- Problem description
Your copy should start at the line with "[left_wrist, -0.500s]" and end at the line with "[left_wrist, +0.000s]" in the data below. Transcribe only those lines, exactly, pictures excluded.

- Stored data
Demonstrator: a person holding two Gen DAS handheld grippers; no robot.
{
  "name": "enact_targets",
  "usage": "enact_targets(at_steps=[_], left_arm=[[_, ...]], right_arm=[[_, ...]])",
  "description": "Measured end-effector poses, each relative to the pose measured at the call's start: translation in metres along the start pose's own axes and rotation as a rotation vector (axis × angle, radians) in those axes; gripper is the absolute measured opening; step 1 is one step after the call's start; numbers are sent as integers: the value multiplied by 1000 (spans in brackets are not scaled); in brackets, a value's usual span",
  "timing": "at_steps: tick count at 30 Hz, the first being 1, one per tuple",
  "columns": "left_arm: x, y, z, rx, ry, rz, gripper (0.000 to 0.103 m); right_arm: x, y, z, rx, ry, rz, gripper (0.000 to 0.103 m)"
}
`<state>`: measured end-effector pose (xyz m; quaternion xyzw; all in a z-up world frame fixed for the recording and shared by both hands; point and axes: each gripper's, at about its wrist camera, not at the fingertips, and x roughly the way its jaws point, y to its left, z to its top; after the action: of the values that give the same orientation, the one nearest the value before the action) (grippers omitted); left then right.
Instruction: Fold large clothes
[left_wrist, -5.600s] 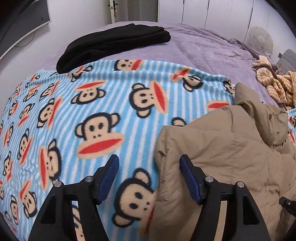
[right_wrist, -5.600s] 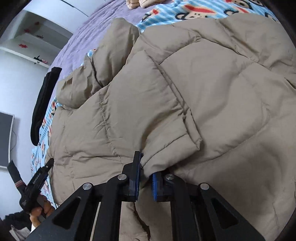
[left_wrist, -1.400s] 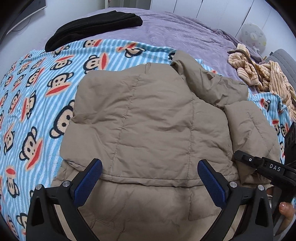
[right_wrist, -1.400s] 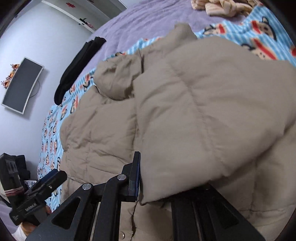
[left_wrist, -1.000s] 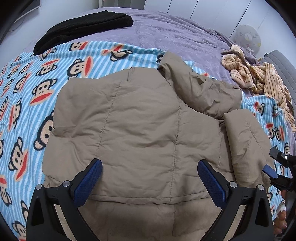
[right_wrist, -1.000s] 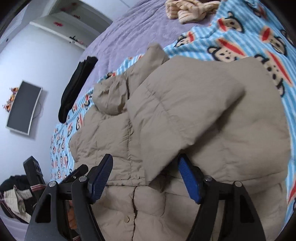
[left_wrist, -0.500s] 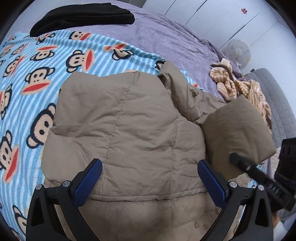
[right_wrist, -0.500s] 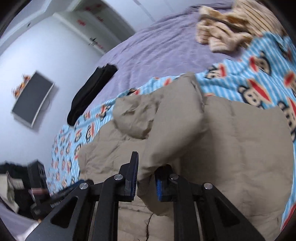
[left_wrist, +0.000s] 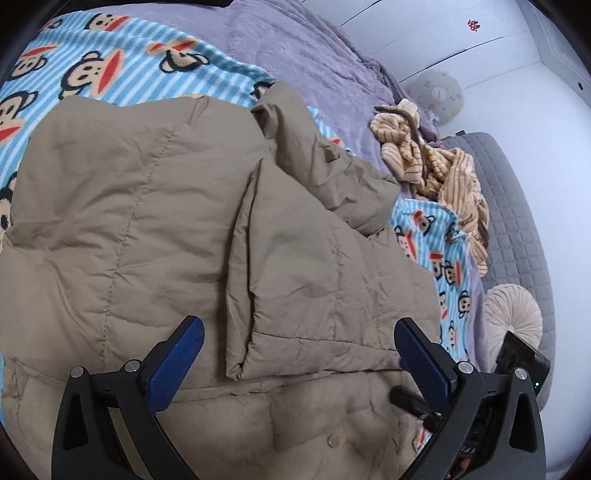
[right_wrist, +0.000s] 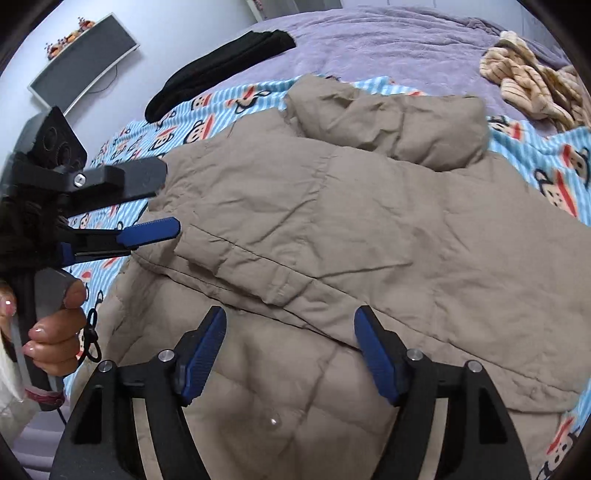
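In the left wrist view, we held the left gripper (left_wrist: 299, 354) with its two blue ribbed pads spread wide and nothing between them. One tan puffer jacket (left_wrist: 129, 206), quilted in stitched panels and softly creased, filled the centre and left of the frame. A sleeve (left_wrist: 317, 280) lay folded across its body toward lower centre, and the crumpled hood (left_wrist: 325, 162) sat above it. A single snap button (left_wrist: 334, 440) showed low in the frame. Under the jacket lay one fleecy blue-striped monkey blanket (left_wrist: 110, 48), over a purple bedspread (left_wrist: 306, 55) at upper centre. One rumpled striped beige garment (left_wrist: 439, 173) lay at right, and a round pleated cushion (left_wrist: 511, 314) at lower right.

In the right wrist view, our right gripper (right_wrist: 290, 350) was likewise wide open and empty, hovering over the jacket (right_wrist: 369, 229), which lay across the middle of the frame on the blanket (right_wrist: 546, 166). The left gripper (right_wrist: 162, 199) reached in from the left edge, its fingers apart at the jacket's edge, held by our left hand (right_wrist: 55, 332). One folded black garment (right_wrist: 221, 62) rested at upper centre on the bedspread (right_wrist: 388, 40), the striped garment (right_wrist: 535, 85) lay at upper right, and one curved monitor (right_wrist: 85, 55) hung at upper left.
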<state>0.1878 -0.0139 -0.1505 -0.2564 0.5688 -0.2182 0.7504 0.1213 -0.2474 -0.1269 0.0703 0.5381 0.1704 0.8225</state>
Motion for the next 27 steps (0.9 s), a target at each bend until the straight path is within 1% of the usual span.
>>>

- Solved problem
[left_wrist, -0.500s] 
[right_wrist, -0.500s] 
[left_wrist, +0.000s] 

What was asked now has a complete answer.